The gift that keeps on oozing

September 25, 2022 Comments Off on The gift that keeps on oozing

The last time I got poison oak I was lying in a ditch naked. Two days later my legs were covered with a horrific rash that oozed pus and itches like a million torments for over a month. Even now, years later, when I am stressed my legs break out along the contours of that old rash in a raspberry shade.

This case is much milder. There I was, so proud of having done a dastardly hike off-trail, over boulders, scrambling down ravines, bushwhacking through dry creekbeds … what an amazing Daniel Boone of a guy!

Two days later the first welts popped out, followed by their eager cousins, and it was all I could do to remember The Rule of poison oak, which is Thou Shalt Not Scratch Thine Eyes or Thine Balls. Because poison oak is coated with a thick, invisible unguent that easily spreads by touch. Pretty soon I was covered in pustules, but not nearly as badly as any of the awful cases I saw on Dr. Google.

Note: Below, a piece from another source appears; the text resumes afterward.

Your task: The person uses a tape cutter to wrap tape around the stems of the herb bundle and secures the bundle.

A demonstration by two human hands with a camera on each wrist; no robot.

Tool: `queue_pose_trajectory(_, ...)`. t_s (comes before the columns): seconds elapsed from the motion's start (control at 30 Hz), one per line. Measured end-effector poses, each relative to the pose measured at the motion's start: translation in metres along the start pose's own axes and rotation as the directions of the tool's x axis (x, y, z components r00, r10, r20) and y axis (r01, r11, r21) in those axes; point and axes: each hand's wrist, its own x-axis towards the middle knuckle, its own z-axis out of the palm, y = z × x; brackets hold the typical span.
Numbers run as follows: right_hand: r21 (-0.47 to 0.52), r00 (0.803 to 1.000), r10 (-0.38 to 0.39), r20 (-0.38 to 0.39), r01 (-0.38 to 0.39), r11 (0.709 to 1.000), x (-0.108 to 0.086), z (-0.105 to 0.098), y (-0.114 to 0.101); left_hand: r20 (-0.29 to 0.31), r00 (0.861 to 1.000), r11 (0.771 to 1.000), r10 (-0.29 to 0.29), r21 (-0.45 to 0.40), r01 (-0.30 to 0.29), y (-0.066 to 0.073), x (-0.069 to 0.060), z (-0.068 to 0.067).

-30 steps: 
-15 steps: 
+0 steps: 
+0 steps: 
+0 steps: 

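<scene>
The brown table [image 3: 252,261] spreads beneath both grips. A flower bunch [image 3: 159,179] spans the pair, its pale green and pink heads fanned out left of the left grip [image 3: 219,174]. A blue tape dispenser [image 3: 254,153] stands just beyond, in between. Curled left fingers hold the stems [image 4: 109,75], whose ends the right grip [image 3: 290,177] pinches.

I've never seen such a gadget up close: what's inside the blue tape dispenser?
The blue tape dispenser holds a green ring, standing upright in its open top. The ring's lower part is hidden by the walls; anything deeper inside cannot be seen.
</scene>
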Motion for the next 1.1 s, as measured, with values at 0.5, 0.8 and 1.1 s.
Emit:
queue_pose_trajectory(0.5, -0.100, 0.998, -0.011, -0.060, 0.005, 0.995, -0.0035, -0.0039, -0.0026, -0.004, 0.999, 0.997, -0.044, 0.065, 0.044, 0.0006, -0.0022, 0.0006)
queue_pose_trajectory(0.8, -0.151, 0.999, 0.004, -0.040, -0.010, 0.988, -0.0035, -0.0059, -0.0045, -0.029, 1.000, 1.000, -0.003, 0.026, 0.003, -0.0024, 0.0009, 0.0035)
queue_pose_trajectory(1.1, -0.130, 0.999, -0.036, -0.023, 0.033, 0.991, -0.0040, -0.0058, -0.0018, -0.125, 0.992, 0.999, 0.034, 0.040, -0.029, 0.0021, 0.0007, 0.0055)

Nor was I in any way comparable to the woman I once met who told me about using poison oak to wipe her butt and her parts while on a camping trip.

Still …

Thinking that a bike ride in the hot sun would dry out the sores, I learned that sweat efficiently carries the poison oak oil to other areas.

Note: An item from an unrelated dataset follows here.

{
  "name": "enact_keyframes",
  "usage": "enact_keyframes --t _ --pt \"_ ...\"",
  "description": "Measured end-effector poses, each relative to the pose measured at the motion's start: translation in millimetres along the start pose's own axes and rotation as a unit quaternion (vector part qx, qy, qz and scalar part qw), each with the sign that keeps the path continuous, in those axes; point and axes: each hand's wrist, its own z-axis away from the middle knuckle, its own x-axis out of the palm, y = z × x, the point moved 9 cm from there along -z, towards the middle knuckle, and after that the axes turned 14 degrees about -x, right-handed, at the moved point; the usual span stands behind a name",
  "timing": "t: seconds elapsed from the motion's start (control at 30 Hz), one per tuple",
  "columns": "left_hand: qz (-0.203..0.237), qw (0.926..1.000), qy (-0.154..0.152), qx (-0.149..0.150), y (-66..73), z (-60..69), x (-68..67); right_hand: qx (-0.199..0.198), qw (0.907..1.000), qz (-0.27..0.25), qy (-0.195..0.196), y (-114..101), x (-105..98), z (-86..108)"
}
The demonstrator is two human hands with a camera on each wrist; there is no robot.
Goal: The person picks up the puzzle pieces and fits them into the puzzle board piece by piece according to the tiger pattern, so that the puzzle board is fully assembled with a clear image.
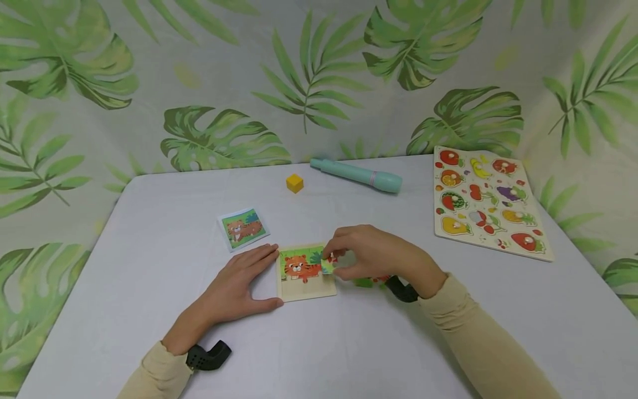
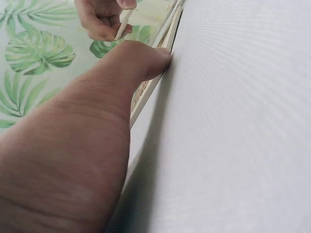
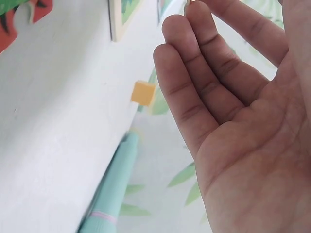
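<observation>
A small puzzle piece (image 1: 327, 265) is pinched between thumb and fingers of the right hand (image 1: 374, 252), held at its fingertips over the near-side edge of the wooden puzzle board (image 1: 306, 291). The board lies just left of that hand and is touched along its opposite edge by the thumb and fingertips of the left hand (image 1: 239, 288), whose fingers are extended, gripping nothing. Loose pieces (image 1: 364, 282), partly hidden, lie below the right hand. A tiger card (image 1: 244, 228) is set just beyond the left fingertips.
</observation>
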Motion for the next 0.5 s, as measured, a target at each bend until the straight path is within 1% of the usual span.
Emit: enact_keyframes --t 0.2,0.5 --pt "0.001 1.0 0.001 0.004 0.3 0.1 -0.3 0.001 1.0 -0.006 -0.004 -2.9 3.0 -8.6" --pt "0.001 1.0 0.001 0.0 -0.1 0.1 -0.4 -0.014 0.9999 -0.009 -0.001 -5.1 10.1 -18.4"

I suppose after all my nagging to get off the couch, shoot the TV and go explore, it’s fitting that I would get such a miserable and ineradicable rash. Even the cat couldn’t lick it off, but bless him, he tried, and I learned another lesson: Rough sandpaper cat’s mouth rips open the pustules and gets them infected, possibly because cat’s tongue is daily employed in extended sessions of butt licking.

I’m hoping this doesn’t lead to skin grafts, but so far the poison oak is batting 1.000, and I’m just batting the 000’s. Does anyone have a couch and TV I can borrow?